- **Exercise inputs**:

^^^^^^^^

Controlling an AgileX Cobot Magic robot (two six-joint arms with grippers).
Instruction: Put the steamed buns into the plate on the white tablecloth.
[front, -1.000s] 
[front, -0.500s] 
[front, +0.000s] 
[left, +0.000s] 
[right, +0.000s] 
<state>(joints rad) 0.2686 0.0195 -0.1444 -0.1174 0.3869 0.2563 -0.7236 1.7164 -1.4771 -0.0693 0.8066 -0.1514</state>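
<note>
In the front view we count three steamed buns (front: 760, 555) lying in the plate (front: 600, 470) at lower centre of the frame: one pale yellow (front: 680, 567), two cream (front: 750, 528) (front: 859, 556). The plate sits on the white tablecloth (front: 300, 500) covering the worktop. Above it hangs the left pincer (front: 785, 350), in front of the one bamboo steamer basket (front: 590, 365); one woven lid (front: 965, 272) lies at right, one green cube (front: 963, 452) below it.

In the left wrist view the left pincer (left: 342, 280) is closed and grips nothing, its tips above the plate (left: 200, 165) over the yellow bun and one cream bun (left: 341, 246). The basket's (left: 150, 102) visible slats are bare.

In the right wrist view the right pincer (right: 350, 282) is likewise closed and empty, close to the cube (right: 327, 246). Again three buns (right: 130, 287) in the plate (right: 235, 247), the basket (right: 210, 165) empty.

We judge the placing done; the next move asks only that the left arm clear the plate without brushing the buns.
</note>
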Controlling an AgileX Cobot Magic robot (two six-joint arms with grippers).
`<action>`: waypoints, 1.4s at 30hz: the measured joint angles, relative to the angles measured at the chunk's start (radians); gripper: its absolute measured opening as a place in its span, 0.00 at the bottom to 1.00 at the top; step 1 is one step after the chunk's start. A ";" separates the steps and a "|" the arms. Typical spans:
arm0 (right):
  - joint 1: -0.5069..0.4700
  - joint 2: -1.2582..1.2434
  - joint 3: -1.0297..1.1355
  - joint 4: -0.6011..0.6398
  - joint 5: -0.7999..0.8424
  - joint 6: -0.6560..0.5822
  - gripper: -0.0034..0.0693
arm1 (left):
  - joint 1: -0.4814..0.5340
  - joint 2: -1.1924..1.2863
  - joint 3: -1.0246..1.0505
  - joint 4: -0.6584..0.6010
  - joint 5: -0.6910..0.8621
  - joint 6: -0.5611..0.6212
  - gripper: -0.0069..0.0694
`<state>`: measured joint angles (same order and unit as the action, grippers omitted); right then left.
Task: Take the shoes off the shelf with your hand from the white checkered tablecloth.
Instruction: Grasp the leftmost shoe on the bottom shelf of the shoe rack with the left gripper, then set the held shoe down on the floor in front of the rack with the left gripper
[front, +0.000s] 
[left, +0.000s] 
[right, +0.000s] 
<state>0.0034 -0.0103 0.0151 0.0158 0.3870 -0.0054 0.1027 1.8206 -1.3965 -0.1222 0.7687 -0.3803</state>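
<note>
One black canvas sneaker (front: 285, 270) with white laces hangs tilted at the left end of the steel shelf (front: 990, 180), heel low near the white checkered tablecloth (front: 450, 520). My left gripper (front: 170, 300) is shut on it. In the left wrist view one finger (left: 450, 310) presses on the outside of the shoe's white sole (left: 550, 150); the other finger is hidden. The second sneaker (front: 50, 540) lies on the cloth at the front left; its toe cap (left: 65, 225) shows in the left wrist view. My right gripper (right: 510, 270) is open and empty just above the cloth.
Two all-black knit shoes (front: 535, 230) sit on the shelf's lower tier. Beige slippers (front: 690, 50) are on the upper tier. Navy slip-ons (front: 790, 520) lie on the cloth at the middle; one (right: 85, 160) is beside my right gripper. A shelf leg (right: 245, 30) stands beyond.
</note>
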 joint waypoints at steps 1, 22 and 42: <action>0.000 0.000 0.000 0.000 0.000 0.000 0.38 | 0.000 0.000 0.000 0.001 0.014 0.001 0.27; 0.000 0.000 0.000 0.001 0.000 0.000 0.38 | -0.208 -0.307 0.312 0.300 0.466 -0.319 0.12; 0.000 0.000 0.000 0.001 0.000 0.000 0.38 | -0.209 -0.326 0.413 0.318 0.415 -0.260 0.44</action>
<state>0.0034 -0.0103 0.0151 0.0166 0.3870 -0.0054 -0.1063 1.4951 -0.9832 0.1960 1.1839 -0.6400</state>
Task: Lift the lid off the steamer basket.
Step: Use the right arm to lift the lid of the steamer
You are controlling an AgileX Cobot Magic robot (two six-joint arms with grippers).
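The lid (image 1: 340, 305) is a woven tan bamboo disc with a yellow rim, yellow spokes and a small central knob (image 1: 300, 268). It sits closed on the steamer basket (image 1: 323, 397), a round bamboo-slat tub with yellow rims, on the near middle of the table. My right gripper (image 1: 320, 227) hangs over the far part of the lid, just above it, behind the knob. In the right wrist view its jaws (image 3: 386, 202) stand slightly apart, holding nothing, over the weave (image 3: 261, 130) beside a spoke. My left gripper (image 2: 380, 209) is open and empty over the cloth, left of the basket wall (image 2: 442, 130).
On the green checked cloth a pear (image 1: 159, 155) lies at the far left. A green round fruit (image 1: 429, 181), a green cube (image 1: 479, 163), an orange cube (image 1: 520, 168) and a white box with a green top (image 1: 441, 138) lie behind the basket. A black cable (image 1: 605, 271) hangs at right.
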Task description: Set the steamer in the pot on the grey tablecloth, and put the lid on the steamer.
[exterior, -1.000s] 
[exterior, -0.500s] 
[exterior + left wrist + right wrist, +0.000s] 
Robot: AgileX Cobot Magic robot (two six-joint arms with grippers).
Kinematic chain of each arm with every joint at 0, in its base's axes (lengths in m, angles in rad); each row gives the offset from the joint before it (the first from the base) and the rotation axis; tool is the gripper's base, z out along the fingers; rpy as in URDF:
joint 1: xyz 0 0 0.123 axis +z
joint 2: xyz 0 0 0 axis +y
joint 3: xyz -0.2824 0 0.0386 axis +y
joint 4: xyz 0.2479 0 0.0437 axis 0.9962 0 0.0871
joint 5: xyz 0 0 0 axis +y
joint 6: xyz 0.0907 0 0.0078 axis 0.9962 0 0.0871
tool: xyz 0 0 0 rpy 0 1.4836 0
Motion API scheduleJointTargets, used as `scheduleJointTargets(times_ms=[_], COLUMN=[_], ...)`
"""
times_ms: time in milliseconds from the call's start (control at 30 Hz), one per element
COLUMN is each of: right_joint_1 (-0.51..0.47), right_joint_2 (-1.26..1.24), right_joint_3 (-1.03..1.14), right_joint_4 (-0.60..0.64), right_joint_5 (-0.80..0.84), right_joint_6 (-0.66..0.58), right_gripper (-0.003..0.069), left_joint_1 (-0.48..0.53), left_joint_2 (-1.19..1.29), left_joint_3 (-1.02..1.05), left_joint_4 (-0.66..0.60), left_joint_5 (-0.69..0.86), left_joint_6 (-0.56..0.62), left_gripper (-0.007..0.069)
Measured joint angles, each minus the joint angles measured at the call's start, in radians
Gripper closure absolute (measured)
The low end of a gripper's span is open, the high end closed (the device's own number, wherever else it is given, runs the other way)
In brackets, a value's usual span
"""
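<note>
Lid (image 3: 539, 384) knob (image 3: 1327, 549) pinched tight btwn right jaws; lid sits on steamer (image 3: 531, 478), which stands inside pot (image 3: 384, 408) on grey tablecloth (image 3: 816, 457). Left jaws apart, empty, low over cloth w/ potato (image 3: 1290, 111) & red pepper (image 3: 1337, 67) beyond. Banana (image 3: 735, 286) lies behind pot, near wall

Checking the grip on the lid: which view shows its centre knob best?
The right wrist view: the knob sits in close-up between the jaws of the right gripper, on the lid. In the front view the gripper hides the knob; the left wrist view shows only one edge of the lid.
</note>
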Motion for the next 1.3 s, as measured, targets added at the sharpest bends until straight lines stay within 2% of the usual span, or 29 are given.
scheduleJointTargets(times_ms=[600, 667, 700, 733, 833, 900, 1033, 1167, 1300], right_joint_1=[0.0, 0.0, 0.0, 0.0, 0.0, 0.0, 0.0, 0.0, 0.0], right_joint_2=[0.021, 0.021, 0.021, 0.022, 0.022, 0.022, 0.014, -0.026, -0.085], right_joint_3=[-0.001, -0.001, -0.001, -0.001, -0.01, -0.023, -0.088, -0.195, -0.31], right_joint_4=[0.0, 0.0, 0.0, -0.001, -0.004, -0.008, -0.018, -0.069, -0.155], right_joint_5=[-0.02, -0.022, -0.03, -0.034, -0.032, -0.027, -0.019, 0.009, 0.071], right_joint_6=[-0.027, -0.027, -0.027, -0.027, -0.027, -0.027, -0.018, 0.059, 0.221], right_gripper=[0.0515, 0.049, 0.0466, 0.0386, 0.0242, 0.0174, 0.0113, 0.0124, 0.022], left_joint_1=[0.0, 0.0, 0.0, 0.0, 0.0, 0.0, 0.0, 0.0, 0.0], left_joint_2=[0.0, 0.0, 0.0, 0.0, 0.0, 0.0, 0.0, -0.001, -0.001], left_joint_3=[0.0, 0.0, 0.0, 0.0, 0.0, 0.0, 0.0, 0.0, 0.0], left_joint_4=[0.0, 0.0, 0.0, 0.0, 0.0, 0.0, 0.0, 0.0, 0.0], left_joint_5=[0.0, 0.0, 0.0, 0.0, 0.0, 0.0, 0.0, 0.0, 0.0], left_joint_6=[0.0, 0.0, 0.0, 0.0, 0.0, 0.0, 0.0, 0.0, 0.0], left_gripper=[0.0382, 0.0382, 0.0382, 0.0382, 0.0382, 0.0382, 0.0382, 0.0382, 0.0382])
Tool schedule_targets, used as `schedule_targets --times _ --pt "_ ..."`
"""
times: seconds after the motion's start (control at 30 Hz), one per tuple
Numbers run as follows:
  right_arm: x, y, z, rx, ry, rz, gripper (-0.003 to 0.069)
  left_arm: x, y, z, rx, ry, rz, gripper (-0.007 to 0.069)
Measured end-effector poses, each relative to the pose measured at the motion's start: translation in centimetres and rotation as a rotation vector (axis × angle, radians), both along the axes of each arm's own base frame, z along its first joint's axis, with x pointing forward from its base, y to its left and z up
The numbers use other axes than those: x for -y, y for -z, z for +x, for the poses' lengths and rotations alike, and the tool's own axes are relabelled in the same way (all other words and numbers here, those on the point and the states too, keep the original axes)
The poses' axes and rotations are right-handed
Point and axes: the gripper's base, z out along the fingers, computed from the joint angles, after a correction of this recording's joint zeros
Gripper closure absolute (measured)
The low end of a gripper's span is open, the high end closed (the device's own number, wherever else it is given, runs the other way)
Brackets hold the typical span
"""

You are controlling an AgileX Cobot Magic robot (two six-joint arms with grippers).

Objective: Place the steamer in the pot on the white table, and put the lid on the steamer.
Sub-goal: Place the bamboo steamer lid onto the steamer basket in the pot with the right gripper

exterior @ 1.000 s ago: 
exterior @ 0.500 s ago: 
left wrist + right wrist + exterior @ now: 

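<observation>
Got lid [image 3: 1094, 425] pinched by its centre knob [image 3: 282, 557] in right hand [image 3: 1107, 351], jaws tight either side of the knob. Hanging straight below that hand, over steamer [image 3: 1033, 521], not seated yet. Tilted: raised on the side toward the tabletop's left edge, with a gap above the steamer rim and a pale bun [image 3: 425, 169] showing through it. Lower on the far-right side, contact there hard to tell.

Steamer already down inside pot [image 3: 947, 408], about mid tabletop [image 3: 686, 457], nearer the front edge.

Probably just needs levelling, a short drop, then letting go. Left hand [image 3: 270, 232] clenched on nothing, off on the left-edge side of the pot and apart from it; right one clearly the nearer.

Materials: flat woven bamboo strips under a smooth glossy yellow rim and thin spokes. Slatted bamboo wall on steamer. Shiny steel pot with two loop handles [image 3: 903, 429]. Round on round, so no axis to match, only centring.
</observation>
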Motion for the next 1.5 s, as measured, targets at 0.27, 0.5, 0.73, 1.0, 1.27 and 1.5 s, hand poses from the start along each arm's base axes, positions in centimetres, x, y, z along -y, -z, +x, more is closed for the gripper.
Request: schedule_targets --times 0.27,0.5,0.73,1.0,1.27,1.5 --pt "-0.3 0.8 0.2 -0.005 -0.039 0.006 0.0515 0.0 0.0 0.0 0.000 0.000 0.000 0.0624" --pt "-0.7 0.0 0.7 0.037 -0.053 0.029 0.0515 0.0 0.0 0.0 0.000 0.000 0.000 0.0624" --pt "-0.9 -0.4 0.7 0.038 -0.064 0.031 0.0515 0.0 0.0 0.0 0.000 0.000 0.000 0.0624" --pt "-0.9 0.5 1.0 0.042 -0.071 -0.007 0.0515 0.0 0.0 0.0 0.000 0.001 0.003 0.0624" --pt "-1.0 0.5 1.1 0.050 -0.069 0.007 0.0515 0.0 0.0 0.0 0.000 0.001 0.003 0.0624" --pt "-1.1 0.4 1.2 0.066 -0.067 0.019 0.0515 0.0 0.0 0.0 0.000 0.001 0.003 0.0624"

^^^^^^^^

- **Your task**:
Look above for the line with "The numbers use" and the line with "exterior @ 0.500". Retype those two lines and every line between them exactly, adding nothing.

- **Exercise response**:
The numbers use other axes than those: x for -y, y for -z, z for +x, for the poses' lengths and rotations alike, and the tool's own axes are relabelled in the same way (all other words and numbers here, those on the point and the states too, keep the original axes)
The poses' axes and rotations are right-handed
Point and axes: the gripper's base, z out along the fingers, computed from the joint angles, after a correction of this recording's joint zeros
Gripper closure absolute (measured)
The low end of a gripper's span is open, the high end closed (the device's own number, wherever else it is given, runs the other way)
Brackets hold the typical span
"""

You are controlling an AgileX Cobot Magic robot (two six-joint arms with grippers).

Objective: Place the steamer in the pot on the white table, and put the lid on the steamer.
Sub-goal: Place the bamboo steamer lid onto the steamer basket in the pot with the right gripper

exterior @ 1.000 s ago: 
exterior @ 0.500 s ago: 

The answer given above is complete.